The current housing deficit in India stands at 19 million units which will only double to 38 million units by 2030, if nothing is done about it. To address and control this housing deficit, the Government has subsidized housing by expanding institutional credit flow that will fulfil the housing needs of the urban poor through Credit Linked Subsidy Scheme (CLSS) under the Pradhan Mantri Awas Yojana (PMAY) – Housing for All Mission. However, affordable and adequate housing come with their own set of challenges. And, technology can help bridge the gap between low-income borrowers and their affordable /adequate housing needs while carving a win-win for borrowers and lending institutions.
Affordability is viewed as a ratio of price/rent of housing to income of household. EWS households have an average annual income of 3,00,000 and can afford a housing unit of roughly 300 sq.ft. Whereas LIG households have an annual income of 3,00,001 – 6,00,000 and can afford a housing unit between 300-600 sq. ft. (MHUPA CLSS Leaflet). High land prices, cost of construction, transaction costs, volume of transactions, taxes and legal margin, profit margin of private operators combined with the above mentioned limited income as well as the challenges in credit assessment of EWS and LIG segments, means that millions of Indian households currently live in cramped, poorly constructed houses with little or no access to housing finance.

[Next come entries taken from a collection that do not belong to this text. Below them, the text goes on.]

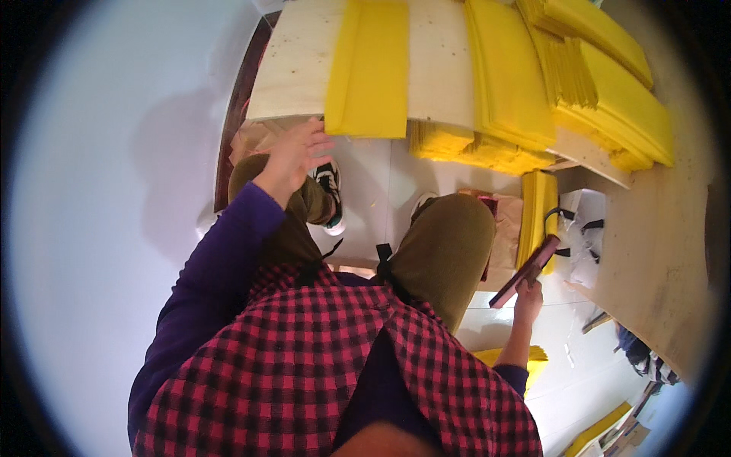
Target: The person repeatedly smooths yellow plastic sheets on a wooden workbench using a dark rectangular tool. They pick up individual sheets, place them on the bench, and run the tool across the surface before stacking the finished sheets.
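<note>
Gripping one long dark-red flat bar, the right hand is seen at four o'clock with fingers closed. The left hand, fingers spread and empty, is held at eleven o'clock beside one folded yellow fabric sheet on the pale wooden board.

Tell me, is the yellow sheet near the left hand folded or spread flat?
Folded: the yellow sheet shows a lengthwise crease with a doubled layer.

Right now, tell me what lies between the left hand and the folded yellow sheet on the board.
Almost nothing: in the head view the left hand has its fingertips just short of the folded yellow sheet, with only the pale wooden board edge between them.
</note>
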Tool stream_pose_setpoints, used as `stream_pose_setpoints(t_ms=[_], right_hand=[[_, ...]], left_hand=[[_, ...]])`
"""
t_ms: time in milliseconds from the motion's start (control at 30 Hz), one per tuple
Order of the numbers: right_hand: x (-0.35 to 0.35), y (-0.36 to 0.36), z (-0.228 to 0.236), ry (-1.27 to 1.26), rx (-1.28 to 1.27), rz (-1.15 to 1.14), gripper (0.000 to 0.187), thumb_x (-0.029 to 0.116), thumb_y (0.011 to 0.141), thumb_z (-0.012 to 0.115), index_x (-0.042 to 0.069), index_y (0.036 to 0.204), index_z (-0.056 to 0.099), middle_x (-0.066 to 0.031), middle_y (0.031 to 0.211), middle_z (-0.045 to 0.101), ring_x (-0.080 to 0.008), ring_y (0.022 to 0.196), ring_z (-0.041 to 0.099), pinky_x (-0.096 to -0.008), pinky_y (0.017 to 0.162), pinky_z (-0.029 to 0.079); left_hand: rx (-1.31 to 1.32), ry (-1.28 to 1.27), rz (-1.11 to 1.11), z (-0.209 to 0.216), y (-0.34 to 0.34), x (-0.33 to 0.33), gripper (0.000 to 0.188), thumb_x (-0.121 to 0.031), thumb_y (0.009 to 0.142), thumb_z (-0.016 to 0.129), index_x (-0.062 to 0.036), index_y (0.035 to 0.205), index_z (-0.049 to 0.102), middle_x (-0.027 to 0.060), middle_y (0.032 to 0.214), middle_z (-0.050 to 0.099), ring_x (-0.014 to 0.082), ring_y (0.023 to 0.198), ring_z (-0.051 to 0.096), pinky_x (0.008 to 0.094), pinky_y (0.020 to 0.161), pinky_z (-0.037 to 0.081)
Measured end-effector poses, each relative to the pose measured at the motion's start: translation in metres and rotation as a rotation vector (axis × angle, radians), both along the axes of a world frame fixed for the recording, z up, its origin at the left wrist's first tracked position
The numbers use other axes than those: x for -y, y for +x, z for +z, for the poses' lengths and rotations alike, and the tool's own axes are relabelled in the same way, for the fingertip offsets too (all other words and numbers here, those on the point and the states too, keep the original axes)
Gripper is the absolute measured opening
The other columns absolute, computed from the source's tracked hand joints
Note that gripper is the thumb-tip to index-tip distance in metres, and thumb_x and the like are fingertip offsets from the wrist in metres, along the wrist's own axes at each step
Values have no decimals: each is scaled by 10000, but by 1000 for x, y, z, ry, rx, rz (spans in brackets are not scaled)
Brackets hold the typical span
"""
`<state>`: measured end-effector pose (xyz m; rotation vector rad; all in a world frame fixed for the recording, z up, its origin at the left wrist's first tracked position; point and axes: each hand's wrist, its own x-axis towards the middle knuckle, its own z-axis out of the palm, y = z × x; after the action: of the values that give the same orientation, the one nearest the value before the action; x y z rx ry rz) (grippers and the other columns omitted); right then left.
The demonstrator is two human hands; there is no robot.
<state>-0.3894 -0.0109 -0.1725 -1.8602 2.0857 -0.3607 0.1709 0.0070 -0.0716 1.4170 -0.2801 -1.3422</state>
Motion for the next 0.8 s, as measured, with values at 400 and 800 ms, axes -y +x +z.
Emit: stream_pose_setpoints(t_ms=[400,800], right_hand=[[22,71,226,-423,215,48,168,141,874,533,-24,840,526,-52,720,568,-81,583,510,-240,508,430],[106,330,302,-236,372,505,268,212,808,613,-12,690,526,-35,554,498,-74,455,471,-237,408,377]], left_hand=[[-406,-28,124,-32,-18,33,490,-337,878,526,-55,1252,382,217,1232,438,330,1131,441,501,964,323],[-268,-199,174,-42,-25,29,201,-172,869,537,-28,1010,540,87,910,615,188,758,613,302,685,535]])
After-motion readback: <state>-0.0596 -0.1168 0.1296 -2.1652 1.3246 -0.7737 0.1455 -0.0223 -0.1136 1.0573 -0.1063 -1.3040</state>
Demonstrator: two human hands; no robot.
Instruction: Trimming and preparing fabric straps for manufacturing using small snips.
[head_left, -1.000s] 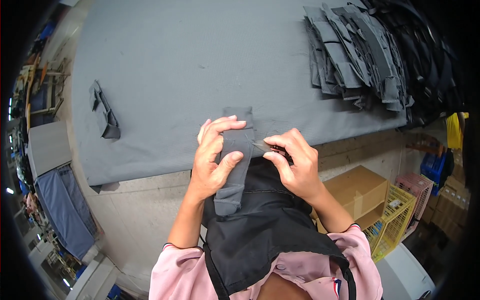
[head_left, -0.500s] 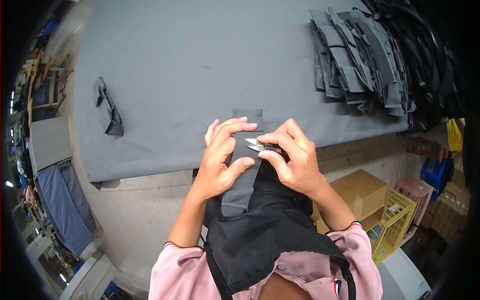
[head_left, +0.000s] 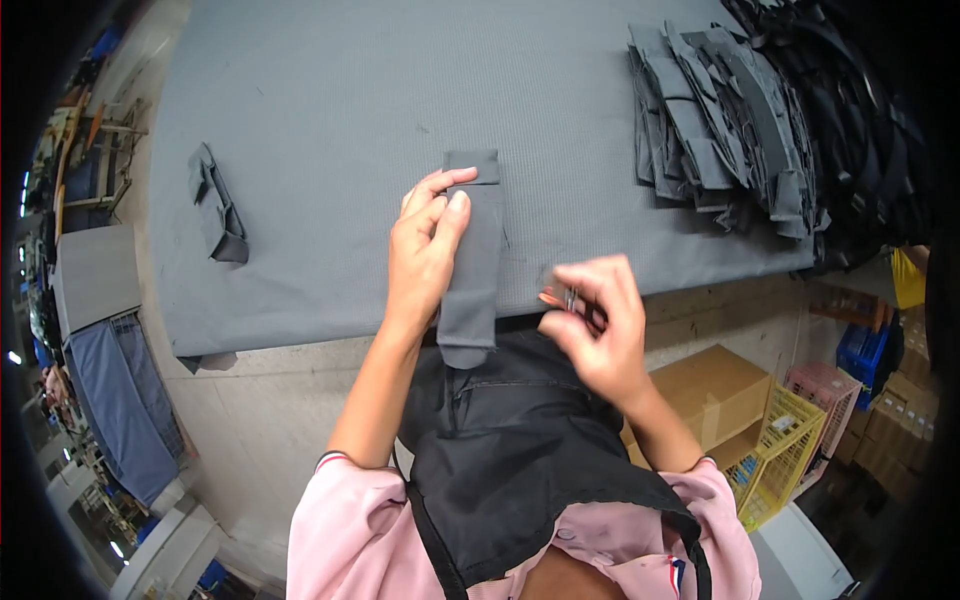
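Note:
My left hand (head_left: 425, 240) grips a long grey fabric strip (head_left: 474, 262) by its left edge, near the upper end. The strip lies along the table's front part, and its lower end hangs over the edge above my black apron (head_left: 500, 420). In my right hand (head_left: 608, 335) is a small pair of thread snips (head_left: 562, 293), smeared by motion, apart from the strip and to its right. Off to the left, a folded grey fabric piece (head_left: 218, 215) lies alone. At the far right is a pile of similar grey fabric pieces (head_left: 715, 130).
Grey cloth covers the table (head_left: 330, 150), with its front edge just ahead of my body. Black straps (head_left: 850, 130) are heaped beyond the pile. Below the edge at right stand a cardboard box (head_left: 715, 395) and a yellow crate (head_left: 785, 440).
My left hand and the strip have moved farther onto the table and slightly left. The right hand with the snips has pulled away from the strip, to the right and a little nearer me.

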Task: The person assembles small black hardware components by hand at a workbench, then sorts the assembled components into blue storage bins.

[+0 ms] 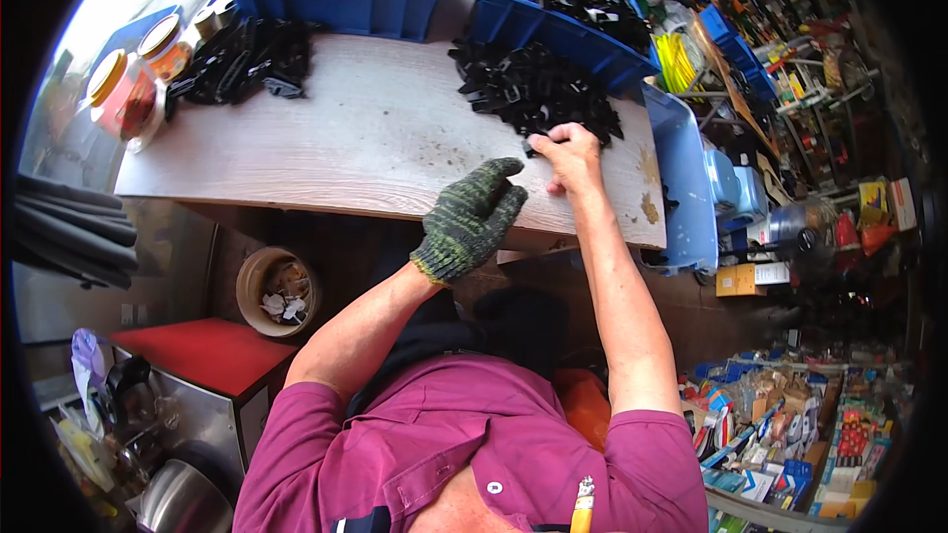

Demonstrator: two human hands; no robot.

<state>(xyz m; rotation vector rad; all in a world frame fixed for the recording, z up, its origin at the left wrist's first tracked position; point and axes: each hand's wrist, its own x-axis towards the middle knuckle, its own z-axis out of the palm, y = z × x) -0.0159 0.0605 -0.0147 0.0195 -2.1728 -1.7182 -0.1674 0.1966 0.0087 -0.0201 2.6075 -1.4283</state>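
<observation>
My left hand (468, 219) wears a green and black knit glove and hovers over the table's front edge. Its fingers are half curled, with a gap between thumb and forefinger and nothing visible in it. My bare right hand (571, 160) is at the near edge of a pile of black plastic pieces (523, 84), which look like buckles. Thumb and forefinger pinch a small black plastic piece, mostly hidden by the fingertips. Both hands are above the pale wood-grain table (365, 128).
Two blue crates (346, 12) of black parts stand at the back. Another black heap (242, 64) lies at the left beside lidded jars (120, 94). A blue plastic bin (683, 178) adjoins the right edge. Below are a waste bucket (247, 281) and a red-topped cabinet (212, 350).
</observation>
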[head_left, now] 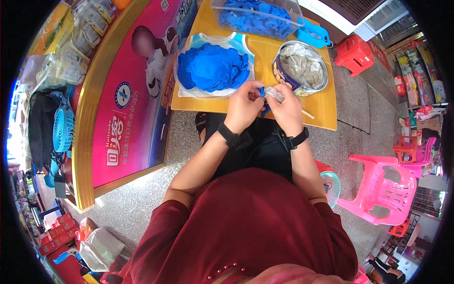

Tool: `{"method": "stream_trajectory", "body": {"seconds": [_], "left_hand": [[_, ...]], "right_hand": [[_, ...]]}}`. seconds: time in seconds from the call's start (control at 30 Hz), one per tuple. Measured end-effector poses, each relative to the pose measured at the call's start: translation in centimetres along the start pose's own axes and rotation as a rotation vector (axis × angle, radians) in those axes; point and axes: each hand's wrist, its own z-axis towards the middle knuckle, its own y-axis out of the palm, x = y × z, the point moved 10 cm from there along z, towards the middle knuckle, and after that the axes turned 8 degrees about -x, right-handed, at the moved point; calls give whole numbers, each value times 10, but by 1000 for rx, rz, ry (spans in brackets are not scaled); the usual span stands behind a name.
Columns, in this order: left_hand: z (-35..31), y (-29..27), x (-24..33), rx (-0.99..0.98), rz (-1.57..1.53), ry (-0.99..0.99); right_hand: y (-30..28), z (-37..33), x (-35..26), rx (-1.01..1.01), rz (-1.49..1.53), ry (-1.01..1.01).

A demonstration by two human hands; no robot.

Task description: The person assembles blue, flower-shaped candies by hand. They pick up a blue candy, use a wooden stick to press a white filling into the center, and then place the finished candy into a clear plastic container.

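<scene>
My left hand (242,105) is closed in a pinch on a small blue piece (261,91) of thin, soft material. Beside it, almost touching, my right hand (287,108) pinches a crumpled, see-through whitish piece (274,93). More blue hangs below the fingers. Both hands are over the near edge of the yellow table (314,106). Just beyond the left hand, a heap of blue pieces (213,66) lies on a white and light-blue covering (250,42). A round dark tin (285,78) full of crumpled whitish pieces (305,66) stands beyond the right hand.
At the table's far side is a clear plastic bin (298,22) holding blue pieces, next to a small blue basket (316,35). A thin white stick (307,114) lies near the right edge. A pink counter (127,113) rises at left; red stool (353,54) and pink chair (385,189) are at right.
</scene>
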Motion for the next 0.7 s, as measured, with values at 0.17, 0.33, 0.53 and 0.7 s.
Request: {"method": "stream_trajectory", "body": {"seconds": [0.17, 0.33, 0.53, 0.7], "left_hand": [[3, -8, -5, 62, -23, 57], [2, -17, 4, 143, -22, 154], [-2, -12, 19, 116, -17, 246], [-2, -8, 15, 102, -117, 237]], "right_hand": [[9, -5, -7, 28, 169, -96], [23, -13, 9, -60, 573, 66], [29, -12, 20, -60, 776, 240], [32, -9, 37, -147, 848, 306]]}}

The Government is pushing for Aadhar based eKYC and cKYC for All. Again, under CLSS, for identification of beneficiary of housing finance, an Aadhar card/voter id is mandatory. According to the UIDAI Enrolment Update, Aadhar Saturation in adults as of May 2017 to be > 99% across all the states in India. However, these segments may not have filed an ITR, may not have a bank account and chances are have never gone through a structured and formal lending process before which can remain a challenge in eKYC despite a very impressive Aadhar Card saturation in the country. This implies that a traditional credit assessment that works in case of a regular salaried workforce may not translate well for a member of the EWS or LIG Segment. It is imperative for lending institutions to devise innovative means to evaluate the credit worthiness of low-income borrowers to ensure reliable credit assessment. For example, for borrowers living in rural and remote locations, non-traditional data points such as ailing parents, no. of dependents, current state of dwelling, manual background check from neighbors and local police station, need to be covered. Hand-held devices can not only assist in capturing these data points but will also facilitate real-time analysis based on the collected data. The data collected can be structured as digital checklists, which would give a clear indication of the borrower’s score for the individual items in the checklist to arrive at an overall credit rating for the borrower.
For EWS and LIG segments, under CLSS, a subsidy is only applicable to loan amount up to 6 Lakhs. Any amount above 6 Lakhs will be subject to a normal interest rates. This limit on the subsidy keeps the average loan amount for affordable houses low; therefore, the only way lenders can dispense loans profitably to these segments is by keeping the cost of transactions low. For a lender, multiple physical visits of the sales person and credit assessor, background check, document collection and management and the physical brick and mortar infrastructure required to support these above-mentioned processes, makes the cost of transaction practically unviable. This implies that technology needs to structure the workflow, bring down the back and forth between customer and branch, avoid duplicate data entry, reduce paper flow and reduce physical branch infrastructure requirement per customer. In addition, technology can be used to precipitate decision making progressively putting a multi-filter approach thereby reducing the time to approve or reject a loan request, then the overall cost of acquisition of a customer, can be brought down tremendously.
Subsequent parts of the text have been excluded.